> _TASK BRIEF_
Exclude all pictures from your copy of the data below, which should otherwise match exactly.

> _DATASET CONTENT_

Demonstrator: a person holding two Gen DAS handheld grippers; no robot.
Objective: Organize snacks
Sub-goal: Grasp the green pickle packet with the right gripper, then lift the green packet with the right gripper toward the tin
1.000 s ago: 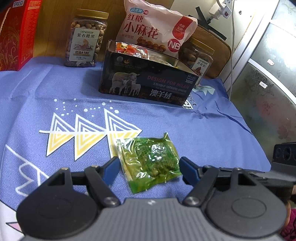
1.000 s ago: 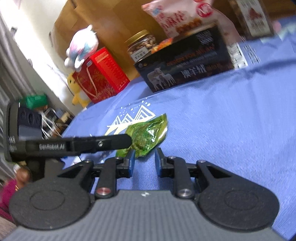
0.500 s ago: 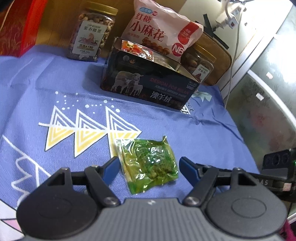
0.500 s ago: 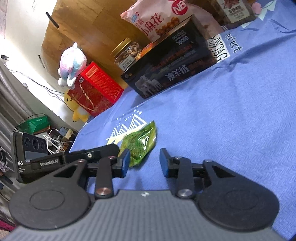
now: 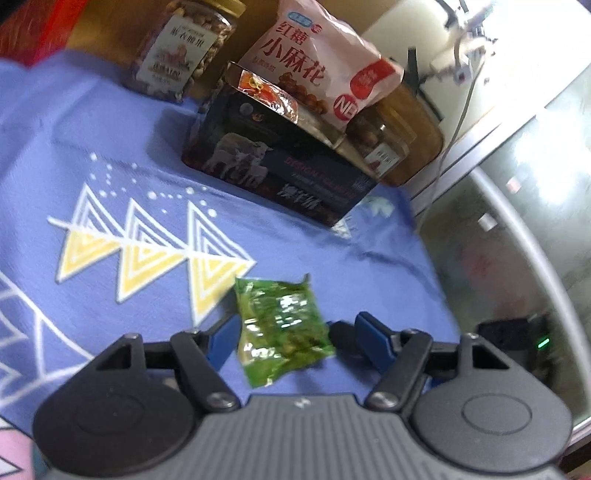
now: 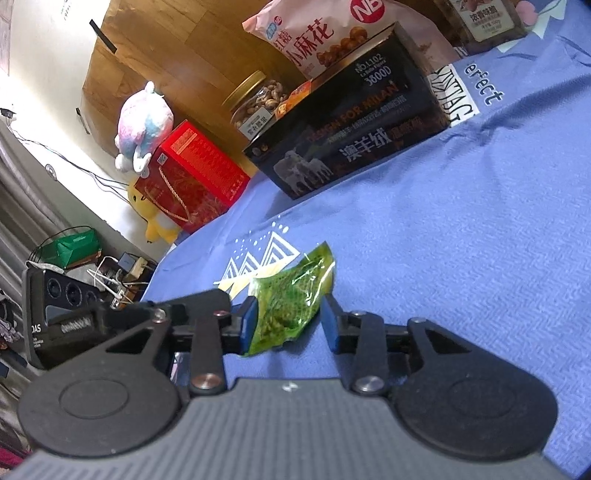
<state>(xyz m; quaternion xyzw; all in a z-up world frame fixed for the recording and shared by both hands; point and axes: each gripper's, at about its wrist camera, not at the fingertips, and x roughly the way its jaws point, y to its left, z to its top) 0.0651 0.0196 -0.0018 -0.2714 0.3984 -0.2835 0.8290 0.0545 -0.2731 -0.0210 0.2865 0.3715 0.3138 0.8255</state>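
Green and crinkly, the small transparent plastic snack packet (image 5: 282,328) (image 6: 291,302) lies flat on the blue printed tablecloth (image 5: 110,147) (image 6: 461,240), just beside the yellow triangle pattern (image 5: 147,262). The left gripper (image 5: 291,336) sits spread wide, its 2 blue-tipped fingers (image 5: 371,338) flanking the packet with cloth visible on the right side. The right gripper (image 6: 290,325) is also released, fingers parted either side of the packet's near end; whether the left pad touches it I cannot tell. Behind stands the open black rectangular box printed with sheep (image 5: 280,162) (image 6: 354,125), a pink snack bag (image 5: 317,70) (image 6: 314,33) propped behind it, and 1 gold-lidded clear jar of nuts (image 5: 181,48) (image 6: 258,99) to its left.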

> _SOLUTION FOR THIS EXERCISE_
Demonstrator: a person holding two Gen DAS handheld grippers; no robot.
Objective: Organize snacks
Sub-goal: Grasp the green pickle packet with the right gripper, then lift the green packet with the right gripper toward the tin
1.000 s ago: 
1.000 s ago: 
0.500 s ago: 
0.500 s ago: 
now: 
now: 
<state>(xyz m; quaternion xyzw; all in a z-up world frame fixed for the recording and shared by both hands; point and axes: each gripper's, at about its wrist camera, not at the fingertips, and x roughly the way its jaws point, y to its left, z to its top) 0.0651 0.0196 -0.0018 -0.2714 0.3984 -0.2835 0.8290 0.0545 -0.2731 -0.0210 0.2865 0.3715 0.3138 0.8255</state>
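Green and crinkly, the small transparent plastic snack packet (image 5: 282,328) (image 6: 291,302) lies flat on the blue printed tablecloth (image 5: 110,147) (image 6: 461,240), just beside the yellow triangle pattern (image 5: 147,262). The left gripper (image 5: 291,336) sits spread wide, its 2 blue-tipped fingers (image 5: 371,338) flanking the packet with cloth visible on the right side. The right gripper (image 6: 290,325) is also released, fingers parted either side of the packet's near end; whether the left pad touches it I cannot tell. Behind stands the open black rectangular box printed with sheep (image 5: 280,162) (image 6: 354,125), a pink snack bag (image 5: 317,70) (image 6: 314,33) propped behind it, and 1 gold-lidded clear jar of nuts (image 5: 181,48) (image 6: 258,99) to its left.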

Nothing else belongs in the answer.